工場のあるノーサンプトンは、靴の製造工場が多くある地域で、イギリスを代表する靴の生産地。トリッカーズの工場は、1904年に稼働を開始。以来、今もなお全工場の生産拠点として稼働。“100%メイド・イン・ノーサンプトン”を守り続けいている。
アッパー・レザーには、上質な子牛のレザー(カーフスキン)のみを使用。ソールにはオーク(広葉樹)の上質な皮を採用している。独立した260もの工程を経て完成するシューズはハンドメイドであり、1人の職人が最初から最後までの製靴工程を受け持つベンチメイド手法を用いる。裁断、縫製、ラスティング、ウェルティング、フィニッシング、磨きといった1つ1つの工程に長年の経験や熟練を要する職人技が凝縮されている。

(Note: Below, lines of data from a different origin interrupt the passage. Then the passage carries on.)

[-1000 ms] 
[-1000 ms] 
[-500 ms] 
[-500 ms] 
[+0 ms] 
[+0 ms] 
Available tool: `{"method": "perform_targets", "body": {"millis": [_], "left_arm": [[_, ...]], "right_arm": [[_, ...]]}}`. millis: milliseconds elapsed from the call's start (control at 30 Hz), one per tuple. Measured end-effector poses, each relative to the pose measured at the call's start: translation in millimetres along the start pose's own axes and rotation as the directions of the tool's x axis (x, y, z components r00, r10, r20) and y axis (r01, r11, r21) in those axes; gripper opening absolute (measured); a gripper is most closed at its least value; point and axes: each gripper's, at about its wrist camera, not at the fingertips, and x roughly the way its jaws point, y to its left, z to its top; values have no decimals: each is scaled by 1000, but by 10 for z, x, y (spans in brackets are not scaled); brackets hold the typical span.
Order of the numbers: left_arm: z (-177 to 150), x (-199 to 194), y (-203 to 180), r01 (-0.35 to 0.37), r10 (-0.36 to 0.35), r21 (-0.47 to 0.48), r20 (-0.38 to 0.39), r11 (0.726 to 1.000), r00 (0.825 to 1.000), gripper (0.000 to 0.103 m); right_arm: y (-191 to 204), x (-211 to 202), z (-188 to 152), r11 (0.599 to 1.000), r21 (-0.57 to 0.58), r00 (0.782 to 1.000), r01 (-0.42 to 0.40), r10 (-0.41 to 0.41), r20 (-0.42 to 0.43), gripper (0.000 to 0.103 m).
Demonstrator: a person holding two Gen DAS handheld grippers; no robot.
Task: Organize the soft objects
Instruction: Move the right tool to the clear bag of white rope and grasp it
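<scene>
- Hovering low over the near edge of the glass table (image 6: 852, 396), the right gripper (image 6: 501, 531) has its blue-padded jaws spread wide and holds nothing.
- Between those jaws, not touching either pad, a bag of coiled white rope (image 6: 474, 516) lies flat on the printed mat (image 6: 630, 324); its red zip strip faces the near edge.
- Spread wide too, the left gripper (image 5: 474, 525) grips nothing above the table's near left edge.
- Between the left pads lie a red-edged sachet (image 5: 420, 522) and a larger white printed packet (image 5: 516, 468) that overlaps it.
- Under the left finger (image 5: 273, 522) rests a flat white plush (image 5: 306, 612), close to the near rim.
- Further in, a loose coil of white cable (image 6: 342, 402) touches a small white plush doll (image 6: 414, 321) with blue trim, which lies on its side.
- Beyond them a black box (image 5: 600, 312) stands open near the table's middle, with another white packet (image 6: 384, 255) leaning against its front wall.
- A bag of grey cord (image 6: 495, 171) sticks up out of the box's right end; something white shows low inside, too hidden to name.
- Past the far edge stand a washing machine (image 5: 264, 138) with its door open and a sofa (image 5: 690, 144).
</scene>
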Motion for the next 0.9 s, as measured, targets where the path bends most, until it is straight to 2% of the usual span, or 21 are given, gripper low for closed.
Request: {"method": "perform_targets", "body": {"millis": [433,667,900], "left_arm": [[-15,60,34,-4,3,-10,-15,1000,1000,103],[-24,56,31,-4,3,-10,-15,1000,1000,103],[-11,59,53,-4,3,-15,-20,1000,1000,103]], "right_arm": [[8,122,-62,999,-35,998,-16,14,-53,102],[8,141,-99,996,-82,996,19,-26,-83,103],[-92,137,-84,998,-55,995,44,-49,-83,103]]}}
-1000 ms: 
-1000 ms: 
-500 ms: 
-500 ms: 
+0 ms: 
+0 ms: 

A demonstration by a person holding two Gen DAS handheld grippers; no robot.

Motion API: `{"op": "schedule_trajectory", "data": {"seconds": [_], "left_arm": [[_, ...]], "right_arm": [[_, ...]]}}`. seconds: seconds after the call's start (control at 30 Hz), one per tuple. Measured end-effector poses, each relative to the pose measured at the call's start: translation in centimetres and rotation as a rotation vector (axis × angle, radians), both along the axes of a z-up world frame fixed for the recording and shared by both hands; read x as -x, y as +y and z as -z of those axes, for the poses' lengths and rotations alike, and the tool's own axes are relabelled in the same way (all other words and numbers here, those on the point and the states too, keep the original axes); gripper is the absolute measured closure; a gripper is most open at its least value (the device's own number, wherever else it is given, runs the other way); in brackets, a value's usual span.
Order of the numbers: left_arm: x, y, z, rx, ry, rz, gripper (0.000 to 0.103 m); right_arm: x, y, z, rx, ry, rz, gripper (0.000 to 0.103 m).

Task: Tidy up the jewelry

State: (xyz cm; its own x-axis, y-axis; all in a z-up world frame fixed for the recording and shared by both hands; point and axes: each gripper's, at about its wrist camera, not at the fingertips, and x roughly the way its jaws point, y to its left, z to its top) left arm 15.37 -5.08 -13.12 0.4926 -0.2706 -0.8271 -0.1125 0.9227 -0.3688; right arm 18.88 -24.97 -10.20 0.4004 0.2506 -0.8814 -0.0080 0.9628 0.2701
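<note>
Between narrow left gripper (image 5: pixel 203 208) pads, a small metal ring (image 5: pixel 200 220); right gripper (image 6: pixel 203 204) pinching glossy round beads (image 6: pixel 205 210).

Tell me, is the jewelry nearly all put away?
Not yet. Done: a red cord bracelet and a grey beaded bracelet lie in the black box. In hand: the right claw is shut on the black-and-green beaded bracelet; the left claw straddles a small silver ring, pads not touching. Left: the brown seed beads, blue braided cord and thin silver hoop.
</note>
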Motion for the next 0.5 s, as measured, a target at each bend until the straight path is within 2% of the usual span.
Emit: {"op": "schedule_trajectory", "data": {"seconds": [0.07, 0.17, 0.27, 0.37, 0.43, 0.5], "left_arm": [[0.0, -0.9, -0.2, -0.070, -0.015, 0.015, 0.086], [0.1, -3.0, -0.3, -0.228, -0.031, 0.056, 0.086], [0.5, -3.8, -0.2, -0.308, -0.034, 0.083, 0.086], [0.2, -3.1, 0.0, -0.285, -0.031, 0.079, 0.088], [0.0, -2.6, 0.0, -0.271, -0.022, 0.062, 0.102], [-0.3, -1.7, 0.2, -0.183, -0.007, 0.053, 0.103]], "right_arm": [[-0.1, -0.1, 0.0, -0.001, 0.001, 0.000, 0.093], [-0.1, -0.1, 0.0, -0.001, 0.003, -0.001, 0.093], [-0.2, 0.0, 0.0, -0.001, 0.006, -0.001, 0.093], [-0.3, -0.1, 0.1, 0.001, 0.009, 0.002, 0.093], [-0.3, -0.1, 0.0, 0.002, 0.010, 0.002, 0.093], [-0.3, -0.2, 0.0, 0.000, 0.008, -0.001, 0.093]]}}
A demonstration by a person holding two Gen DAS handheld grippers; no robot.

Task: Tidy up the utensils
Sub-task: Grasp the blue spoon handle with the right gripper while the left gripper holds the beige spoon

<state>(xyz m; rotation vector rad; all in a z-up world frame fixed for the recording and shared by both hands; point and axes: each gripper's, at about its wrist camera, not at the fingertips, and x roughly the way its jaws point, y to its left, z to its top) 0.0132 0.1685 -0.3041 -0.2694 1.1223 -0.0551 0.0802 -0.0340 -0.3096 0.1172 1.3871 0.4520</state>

過去には、フット ザ コーチャーの竹ヶ原敏之介がトリッカーズで働いていたこともある。
トリッカーズの沿革・歴史
1829年、ジョゼフ・トリッカーズがトリッカーズ社を創業。
1925年、ジャーミンストリートにショップオープン。1939年に同じジャーミンストリートに移転し、現在も営業を継続している。
1926年、ブランドを象徴するカントリーブーツのデザインが完成。
1989年、英国王室から、王室御用達の紋章である「ロイヤルワラント」を授与。
2019年、創業190年を迎えたトリッカーズは、記念銘板の除幕式を開催。来賓として、ウェールズ公が出席した。